The following is said to have been written by former U.S. President Herbert Hoover and to have appeared in the January, 1943 issue of the Reader’s Digest – Volume 42. I have not been able to confirm this.
“When disaster overtook Greece and starvation spread, Turkey considered it had a moral obligation to its neighbor and a former enemy.
The Turkish Ambassador was instructed by his government to urge the British government that the relief operations be allowed for the Greek people. Yet, he received the customary reply enumerating the usual arguments against any help for populations under the Nazi occupation. A short time later, frustrated by the inaction of the British Foreign Office, the Turkish ambassador in London received instructions from his own government to inform the British that ‘on such and such date and such and such ship loaded with foodstuff will sail from a Turkish port for Greece.’ That decision was a courageous act; as no neutral county’s ships dared or allowed to go through that hellfire. Later, the experience proved that the operations had not at all benefited the Nazis. Later, the volume of relief was increased and the additional facilities were provided by Great Britain and the United States to make this venture work better. Civilization here will be grateful to the Turks for opening the door to reason and compassion.”
- * -
The Republic of Turkey and Greece 1924 - 1954
Turkish-Greek relations improved during the late 1920s, and in October, 1930 Greek Prime Minister Venizelos visited Turkey and while there the Greek and Turkish governments signed the 1930 Treaty of Ankara which affirmed the borders between Turkey and Greece, settled the property claims of repatriated populations, and established naval parity in the eastern Mediterranean.

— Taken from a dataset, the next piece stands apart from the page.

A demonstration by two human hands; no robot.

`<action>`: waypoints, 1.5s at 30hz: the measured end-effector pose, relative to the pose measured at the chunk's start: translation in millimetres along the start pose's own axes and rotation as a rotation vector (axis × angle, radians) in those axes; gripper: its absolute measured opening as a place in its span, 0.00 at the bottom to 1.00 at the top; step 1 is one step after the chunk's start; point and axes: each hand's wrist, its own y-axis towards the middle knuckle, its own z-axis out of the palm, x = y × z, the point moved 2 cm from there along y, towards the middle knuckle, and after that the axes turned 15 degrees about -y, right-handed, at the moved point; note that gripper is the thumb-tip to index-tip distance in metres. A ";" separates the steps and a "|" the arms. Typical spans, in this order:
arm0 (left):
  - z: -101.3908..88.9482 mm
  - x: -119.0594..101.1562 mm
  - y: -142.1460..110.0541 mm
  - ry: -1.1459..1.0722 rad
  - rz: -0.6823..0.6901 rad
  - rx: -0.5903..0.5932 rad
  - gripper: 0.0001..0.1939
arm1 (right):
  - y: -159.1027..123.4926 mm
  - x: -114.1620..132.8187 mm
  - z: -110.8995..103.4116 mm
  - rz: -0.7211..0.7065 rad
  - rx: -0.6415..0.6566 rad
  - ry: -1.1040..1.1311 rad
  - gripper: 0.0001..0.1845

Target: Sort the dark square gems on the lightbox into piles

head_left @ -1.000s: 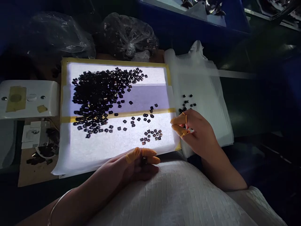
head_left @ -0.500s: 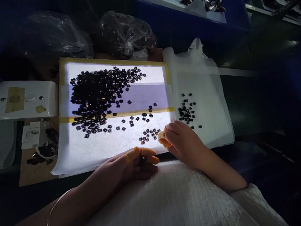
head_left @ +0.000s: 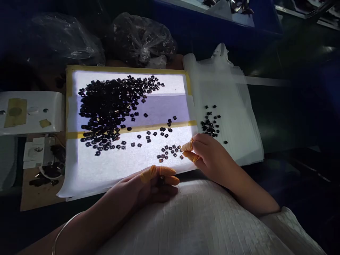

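A: State the position of the parts relative to the light panel (head_left: 174, 83).
B: The main heap (head_left: 103, 101) covers the left and upper part of the light panel. A small group (head_left: 166, 153) lies near its lower right corner. Scattered single parts lie between the two.

A: Right hand (head_left: 183, 151)?
B: At the right edge of the small group. Thumb and index finger, both in orange finger covers (head_left: 189, 156), point at the parts, tips slightly apart. Contact with a part cannot be confirmed.

A: Left hand (head_left: 160, 180)?
B: At the lower edge of the light panel, fingers half curled, thumb apart from the index finger. A dark item (head_left: 162, 179) shows among the fingers; whether it is gripped, I cannot tell.

A: Right of the light panel?
B: White sheets (head_left: 233, 106), carrying a dark cluster (head_left: 209, 126) of small pieces near their left side.

A: Left of it?
B: A white switch plate (head_left: 39, 106) with yellow tape, and below that, a brown board (head_left: 33, 198) bearing dark pieces.

A: Beyond its far edge?
B: Two clear plastic bags (head_left: 145, 37), the right one gathered at its neck.
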 end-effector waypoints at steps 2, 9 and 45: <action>1.1 -0.2 -0.4 0.004 0.002 0.000 0.19 | -1.6 -4.2 -3.0 0.039 -0.027 0.026 0.06; 4.1 -1.4 -2.8 0.003 -0.001 -0.004 0.18 | -5.1 -9.5 -14.1 0.054 0.001 -0.036 0.05; 6.2 0.1 -5.1 0.005 0.004 0.004 0.16 | 11.6 -2.4 -1.9 -0.095 -0.119 0.064 0.11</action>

In 1933 the Greek and Turkish governments signed a ten-year Non-Aggression Pact and agreed to close coordination in foreign policy formulation.
In 1934 the governments of Turkey, Greece, Yugoslavia and Romania signed the 1934 Balkan Pact and agreed to maintain the current borders in the Balkans and to coordinate their policies towards each other and towards Albania and Bulgaria, the two Balkan countries which did not sign the Pact.

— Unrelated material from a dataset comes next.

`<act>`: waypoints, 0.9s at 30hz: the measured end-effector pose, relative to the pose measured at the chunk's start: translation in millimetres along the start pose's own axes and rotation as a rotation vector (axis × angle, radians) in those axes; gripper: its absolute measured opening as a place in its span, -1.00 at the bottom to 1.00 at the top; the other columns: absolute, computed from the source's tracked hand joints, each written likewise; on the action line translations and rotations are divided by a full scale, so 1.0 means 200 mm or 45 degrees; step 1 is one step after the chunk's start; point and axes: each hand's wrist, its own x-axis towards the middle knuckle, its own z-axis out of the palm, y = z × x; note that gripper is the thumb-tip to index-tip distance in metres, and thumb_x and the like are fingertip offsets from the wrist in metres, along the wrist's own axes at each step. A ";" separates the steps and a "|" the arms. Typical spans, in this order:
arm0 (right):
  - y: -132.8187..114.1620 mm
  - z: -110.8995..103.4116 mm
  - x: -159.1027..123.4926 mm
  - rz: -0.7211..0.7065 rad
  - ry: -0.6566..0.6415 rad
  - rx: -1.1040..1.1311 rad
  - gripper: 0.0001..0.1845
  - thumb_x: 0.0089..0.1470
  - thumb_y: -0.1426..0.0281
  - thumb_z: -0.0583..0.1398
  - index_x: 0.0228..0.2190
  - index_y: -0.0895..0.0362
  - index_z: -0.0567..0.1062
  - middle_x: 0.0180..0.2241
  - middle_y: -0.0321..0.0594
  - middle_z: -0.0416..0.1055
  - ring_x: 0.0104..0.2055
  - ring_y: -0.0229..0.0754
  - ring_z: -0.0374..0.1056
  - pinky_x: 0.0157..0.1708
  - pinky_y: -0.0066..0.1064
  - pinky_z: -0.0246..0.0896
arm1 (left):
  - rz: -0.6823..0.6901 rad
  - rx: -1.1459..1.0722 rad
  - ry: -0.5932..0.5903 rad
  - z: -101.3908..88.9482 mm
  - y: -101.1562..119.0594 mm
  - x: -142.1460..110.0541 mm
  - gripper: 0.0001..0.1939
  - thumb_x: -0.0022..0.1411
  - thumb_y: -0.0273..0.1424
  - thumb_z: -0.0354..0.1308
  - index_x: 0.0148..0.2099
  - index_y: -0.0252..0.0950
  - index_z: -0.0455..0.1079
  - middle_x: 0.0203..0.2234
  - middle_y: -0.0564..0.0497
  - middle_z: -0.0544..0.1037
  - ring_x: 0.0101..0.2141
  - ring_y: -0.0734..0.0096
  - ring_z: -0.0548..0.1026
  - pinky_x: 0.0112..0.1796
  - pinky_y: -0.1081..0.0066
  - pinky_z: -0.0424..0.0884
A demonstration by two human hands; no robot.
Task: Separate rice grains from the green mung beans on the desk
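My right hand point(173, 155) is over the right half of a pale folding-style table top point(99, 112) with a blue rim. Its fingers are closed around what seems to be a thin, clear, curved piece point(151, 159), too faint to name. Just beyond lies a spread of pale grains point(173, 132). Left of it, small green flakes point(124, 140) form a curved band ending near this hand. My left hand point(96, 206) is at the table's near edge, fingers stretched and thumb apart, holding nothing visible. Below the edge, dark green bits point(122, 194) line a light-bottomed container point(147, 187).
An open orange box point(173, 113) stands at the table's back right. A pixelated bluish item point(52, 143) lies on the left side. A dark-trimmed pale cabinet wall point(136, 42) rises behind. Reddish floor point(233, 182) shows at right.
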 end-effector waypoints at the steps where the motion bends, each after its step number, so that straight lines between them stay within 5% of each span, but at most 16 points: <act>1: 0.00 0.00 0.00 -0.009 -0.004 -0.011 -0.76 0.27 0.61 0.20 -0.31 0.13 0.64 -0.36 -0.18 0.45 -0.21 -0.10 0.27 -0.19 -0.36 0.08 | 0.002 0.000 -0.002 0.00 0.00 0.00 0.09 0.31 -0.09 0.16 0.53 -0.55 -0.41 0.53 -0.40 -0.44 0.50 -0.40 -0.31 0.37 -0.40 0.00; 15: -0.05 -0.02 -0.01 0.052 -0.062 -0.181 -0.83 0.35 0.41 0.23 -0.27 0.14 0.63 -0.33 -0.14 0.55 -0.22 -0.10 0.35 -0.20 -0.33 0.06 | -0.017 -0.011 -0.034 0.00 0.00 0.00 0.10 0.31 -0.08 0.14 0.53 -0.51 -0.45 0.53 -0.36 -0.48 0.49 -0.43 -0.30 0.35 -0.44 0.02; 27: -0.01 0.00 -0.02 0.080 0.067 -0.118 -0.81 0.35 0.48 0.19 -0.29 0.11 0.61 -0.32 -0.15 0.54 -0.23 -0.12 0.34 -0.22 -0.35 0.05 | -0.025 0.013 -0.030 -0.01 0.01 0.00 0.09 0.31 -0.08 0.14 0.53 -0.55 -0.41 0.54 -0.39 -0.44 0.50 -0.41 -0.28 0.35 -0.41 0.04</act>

In 1938 the Greek and Turkish governments signed a Treaty of Friendship designed to promote security in the eastern Mediterranean.

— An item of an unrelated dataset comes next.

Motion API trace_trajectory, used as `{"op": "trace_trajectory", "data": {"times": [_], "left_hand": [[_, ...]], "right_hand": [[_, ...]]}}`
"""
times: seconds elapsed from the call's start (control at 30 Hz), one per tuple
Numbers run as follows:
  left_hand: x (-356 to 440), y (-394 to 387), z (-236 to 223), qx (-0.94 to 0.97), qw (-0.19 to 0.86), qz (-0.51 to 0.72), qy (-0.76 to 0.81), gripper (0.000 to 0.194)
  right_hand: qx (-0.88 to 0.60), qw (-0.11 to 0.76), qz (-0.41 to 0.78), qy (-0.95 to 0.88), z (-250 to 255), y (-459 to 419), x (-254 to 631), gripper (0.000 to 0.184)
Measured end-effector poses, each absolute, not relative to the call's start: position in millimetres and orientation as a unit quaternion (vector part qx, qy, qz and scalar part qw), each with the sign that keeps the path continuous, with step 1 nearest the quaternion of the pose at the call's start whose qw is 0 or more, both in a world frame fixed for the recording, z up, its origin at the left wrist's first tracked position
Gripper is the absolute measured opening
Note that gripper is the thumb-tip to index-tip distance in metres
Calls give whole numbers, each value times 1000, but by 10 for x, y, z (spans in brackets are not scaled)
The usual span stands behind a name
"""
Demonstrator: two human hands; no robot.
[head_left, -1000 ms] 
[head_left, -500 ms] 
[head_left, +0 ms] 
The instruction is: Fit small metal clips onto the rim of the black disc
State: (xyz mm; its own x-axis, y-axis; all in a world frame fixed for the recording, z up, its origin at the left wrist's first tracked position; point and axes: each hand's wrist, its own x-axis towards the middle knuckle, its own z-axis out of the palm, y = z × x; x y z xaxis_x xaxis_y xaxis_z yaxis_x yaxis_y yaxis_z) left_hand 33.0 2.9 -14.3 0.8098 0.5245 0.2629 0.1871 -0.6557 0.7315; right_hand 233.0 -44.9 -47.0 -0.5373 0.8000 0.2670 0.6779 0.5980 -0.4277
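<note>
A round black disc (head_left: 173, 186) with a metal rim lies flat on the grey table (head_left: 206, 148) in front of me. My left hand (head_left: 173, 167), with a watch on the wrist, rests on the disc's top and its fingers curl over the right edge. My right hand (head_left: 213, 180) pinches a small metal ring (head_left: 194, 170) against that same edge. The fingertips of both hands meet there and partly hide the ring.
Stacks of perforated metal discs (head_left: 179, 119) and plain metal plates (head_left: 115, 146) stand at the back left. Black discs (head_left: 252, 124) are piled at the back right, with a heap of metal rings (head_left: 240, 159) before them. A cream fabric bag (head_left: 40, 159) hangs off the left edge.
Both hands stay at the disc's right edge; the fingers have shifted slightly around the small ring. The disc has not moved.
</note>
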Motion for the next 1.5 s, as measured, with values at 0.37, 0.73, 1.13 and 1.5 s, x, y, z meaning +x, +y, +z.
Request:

On February 18, 1952 both Greece and Turkey became members of NATO.
In the summer of 1952 King Paul and Queen Frederika of Greece made a state visit to Turkey.
In 1953 the governments of Turkey, Greece and Yugoslavia signed the 1953 Balkan Pact in an attempt to build cooperation between the three counties in response to the power exerted by the USSR in the region and to possibly draw Yugoslavia closer to the west.
Relations between the two countries began to deteriorate in 1954 as disputes in and about Cyprus grew.